» **GOAL OF THE EXERCISE**
Only the lines from the one containing "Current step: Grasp" through the end of the data below are to be repeated, exactly as given, without pictures.

» **STORED DATA**
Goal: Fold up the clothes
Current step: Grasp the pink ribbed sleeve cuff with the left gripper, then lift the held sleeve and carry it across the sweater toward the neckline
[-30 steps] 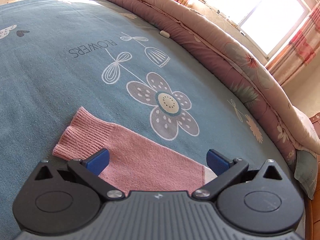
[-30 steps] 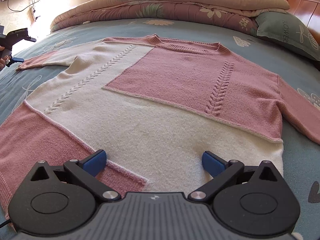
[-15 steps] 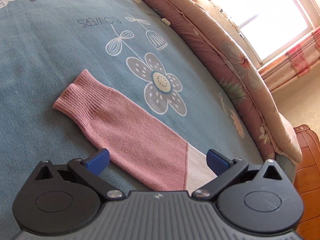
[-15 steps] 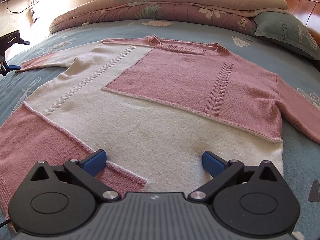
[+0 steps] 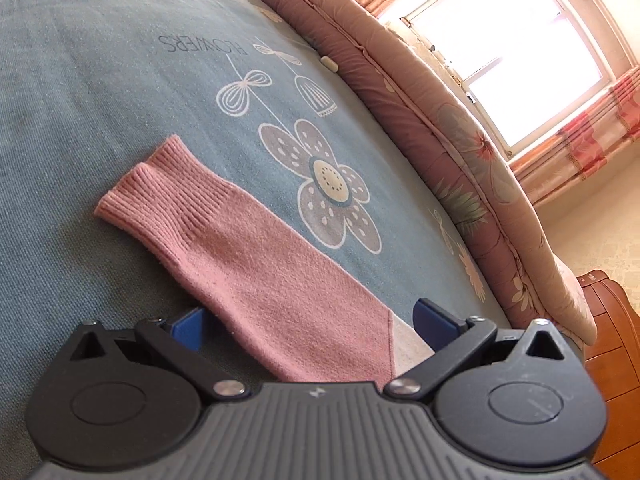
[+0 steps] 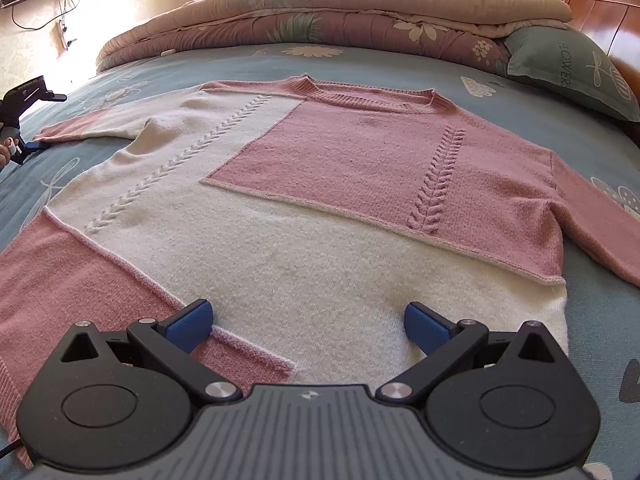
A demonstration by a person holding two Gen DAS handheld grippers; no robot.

» **WRITTEN SOLUTION**
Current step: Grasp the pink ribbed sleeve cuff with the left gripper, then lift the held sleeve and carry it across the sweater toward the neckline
[-30 steps] 
[-30 steps] 
[-15 steps] 
[-15 steps] 
[+0 steps] 
[+0 steps] 
A demonstration by a person holding two Gen DAS handheld grippers; no robot.

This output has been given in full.